Его выкинуло на мокрый асфальт. Колени заныли, а пальцы вцепились в колючий бетон. Тело пробивала дрожь от холодного осеннего ветра. Ему было страшно поднимать глаза, он знал, кто перед ним стоит. Тишину нарушил неуверенный стук каблуков и просьба, разбившая его сердце в очередной раз.

— Белль, прошу! Мне страшно! — собственный дрожащий голос донесся до него из-за спины. Зажмурившись и сглотнув, Румпель обернулся. На коленях, напротив него стоял он сам, облаченный в старые протертые временем тряпки. Роба прядильщика, одеяние труса. В глазах, полных слез, медленно гасло золото, а зрачок становился человеческим.

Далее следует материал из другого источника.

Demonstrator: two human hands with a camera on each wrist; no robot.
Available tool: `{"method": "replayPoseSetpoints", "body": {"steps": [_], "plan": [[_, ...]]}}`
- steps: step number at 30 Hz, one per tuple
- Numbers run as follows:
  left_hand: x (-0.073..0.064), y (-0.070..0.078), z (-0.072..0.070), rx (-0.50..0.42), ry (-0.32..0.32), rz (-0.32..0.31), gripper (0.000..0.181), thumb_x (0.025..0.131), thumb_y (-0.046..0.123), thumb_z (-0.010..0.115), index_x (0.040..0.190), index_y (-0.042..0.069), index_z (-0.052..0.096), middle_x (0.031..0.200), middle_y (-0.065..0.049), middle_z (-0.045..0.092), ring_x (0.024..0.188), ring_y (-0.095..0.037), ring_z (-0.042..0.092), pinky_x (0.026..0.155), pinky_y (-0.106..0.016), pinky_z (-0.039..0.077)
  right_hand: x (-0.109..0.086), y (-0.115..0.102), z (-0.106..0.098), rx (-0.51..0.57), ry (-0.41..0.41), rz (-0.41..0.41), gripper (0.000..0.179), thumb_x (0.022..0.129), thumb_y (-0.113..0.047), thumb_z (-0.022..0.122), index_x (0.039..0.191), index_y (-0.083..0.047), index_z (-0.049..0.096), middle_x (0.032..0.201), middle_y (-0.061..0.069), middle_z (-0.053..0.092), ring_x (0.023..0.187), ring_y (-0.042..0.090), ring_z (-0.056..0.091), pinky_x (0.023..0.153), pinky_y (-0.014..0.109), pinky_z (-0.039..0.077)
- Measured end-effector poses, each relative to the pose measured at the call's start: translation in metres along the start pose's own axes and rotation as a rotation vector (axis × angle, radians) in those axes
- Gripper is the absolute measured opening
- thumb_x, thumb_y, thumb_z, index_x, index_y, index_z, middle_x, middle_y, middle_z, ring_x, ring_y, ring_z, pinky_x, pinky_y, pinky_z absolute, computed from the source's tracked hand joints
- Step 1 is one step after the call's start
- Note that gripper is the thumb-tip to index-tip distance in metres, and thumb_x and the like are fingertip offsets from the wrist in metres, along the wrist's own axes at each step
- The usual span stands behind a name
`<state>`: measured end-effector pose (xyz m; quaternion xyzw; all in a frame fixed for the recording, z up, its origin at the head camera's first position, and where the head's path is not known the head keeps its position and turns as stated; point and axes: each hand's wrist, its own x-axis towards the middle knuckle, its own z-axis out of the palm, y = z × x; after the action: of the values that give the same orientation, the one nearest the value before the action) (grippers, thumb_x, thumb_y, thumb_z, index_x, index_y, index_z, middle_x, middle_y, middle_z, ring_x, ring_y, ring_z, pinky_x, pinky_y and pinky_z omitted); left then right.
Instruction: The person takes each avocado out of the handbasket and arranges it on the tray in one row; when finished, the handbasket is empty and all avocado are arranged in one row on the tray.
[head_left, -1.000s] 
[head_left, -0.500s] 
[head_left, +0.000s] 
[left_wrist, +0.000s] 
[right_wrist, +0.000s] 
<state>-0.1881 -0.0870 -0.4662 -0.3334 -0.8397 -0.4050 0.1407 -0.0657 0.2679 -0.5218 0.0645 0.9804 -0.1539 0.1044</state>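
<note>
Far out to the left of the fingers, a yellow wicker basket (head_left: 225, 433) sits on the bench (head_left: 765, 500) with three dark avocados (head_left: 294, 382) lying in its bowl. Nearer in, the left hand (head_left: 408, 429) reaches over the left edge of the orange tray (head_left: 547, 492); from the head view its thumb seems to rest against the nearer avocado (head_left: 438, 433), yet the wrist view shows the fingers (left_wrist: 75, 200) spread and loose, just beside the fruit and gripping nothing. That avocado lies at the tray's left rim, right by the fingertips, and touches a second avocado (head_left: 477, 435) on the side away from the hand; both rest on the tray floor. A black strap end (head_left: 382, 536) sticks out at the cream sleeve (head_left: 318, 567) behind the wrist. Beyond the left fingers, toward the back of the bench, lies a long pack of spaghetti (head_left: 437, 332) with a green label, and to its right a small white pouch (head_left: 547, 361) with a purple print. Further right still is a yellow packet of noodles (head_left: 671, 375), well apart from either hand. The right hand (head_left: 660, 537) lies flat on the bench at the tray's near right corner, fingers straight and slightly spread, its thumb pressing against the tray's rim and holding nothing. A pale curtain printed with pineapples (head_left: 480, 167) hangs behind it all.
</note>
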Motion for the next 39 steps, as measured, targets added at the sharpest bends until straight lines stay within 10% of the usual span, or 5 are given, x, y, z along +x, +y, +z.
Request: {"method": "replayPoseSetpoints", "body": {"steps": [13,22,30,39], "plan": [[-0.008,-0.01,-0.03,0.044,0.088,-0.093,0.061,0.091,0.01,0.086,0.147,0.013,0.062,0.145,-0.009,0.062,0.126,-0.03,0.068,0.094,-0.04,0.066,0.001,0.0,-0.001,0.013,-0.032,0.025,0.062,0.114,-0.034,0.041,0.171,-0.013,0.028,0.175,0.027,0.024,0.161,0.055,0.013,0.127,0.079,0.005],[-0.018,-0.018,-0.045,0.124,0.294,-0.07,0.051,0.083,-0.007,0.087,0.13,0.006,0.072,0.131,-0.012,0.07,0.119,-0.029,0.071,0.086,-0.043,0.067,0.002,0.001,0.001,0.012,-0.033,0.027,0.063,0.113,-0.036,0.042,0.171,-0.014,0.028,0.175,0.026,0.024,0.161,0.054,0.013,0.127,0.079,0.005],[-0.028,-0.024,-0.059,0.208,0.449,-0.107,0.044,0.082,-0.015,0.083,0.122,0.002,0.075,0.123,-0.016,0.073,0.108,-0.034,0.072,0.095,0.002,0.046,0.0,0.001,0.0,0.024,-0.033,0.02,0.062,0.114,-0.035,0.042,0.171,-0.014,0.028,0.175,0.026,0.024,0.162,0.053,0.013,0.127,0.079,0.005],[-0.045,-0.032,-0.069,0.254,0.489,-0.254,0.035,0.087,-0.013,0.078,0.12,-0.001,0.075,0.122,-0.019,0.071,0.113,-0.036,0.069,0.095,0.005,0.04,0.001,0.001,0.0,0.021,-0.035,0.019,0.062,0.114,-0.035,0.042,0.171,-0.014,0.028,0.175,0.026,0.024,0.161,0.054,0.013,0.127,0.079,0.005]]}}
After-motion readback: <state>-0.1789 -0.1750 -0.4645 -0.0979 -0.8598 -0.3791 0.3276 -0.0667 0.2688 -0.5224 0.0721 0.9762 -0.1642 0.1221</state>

— Пожалуйста, Белль! Пожалуйста, — молил он. Сердце Румпеля болезненно сжалось и пропустило удар. К горлу подступил ком, и на глаза навернулись слезы. Он был одержим. Белль была права, отправив его за черту. Он все еще был трусом. Руки труса беспорядочно шарили по мокрому асфальту, привлекая к себе внимание Румпеля. Мужчина увидел, как кольцо, обручальное кольцо, превращается в прах. Первая слеза скатилась по щеке, а взгляд с опаской поднялся выше, неуверенно встречаясь с ищущим взглядом труса.

Мужчина нахмурился, фокусируясь на Румпеле. Щека подернулась в знакомом оскале, а в карих глазах зажегся огонек.

— Кто ты? — зашипел он, вцепившись ногтями в асфальт, напоминая Румпелю бешеную собаку. — Кто ты, Румпельштильцхен? — трус бросился на мужчину, но резкий рывок вновь вернул последнего в смерч.